The requirements for the job were that the final app feel native and that it be able to be purchased on the respective market place (Appstore or Android Market).
I’d already written the app once for the iPhone, using the jqTouch library and then wrapping the whole thing with PhoneGap, but this time around the client wanted to add some features that made me look further than jqTouch.
Initially I fantasized about a write once deploy twice approach using something like Appcelerator Titanium. The more I read however the more I realized no matter how I went about this project I was going to end up with more than one codebase, one for the iPhone and at least one for the Android. I decided to go ahead with Appcelerator however and developed for the iPhone first. One of the biggest things I was looking for was a native bottom tab bar for navigating between the different phototherapy calculators (UVB, UVA, UVA1, and Blue), and Appcelerator let me quickly build a native, beautiful, functional app that exactly fit the clients needs.
After a bit of troubleshooting I had it deploying to my actual iPhone, but no matter how hard I tried I could never manage to get it to deploy to the Android emulator.
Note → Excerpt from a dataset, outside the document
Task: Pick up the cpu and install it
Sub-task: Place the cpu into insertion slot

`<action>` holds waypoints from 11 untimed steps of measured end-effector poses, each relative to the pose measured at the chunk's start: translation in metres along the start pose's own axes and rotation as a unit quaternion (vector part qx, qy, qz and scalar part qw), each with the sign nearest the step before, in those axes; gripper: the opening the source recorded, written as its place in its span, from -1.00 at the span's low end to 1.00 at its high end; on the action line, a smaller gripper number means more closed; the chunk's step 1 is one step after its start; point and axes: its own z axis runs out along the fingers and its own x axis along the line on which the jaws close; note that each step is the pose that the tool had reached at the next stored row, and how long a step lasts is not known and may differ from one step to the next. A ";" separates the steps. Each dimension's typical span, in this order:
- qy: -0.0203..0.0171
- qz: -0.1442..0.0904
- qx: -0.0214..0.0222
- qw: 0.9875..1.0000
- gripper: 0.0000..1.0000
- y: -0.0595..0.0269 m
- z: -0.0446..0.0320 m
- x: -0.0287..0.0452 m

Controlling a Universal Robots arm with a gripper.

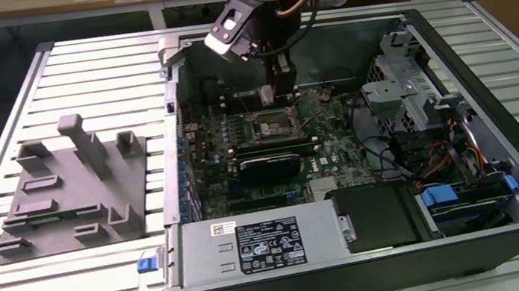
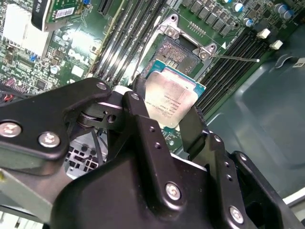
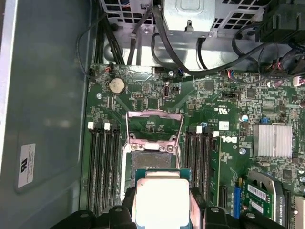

Next I started working on a Sencha Touch version of the app, which I planned to wrap with PhoneGap, but after about an hour of digging around in Sencha I decided it didn’t fit my programming aesthetic. I also talked to someone who wrote an app in Sencha and they said it had a ways to go with speed, animations were still jerky on older hardware.
Having used jqTouch, Appcelerator, JqueryMobile, PhoneGap, and having looked at Sencha, I have to say Appcelerator was by far the best experience. I enjoyed programming the interface rather than laying out the html and then styling it with CSS. I enjoyed how quickly and easy it was to deploy to the iPhone (I wish it could do the same for Android!). Most of all I loved how it built a native interface, which beats an html5 interface almost every time in my opinion.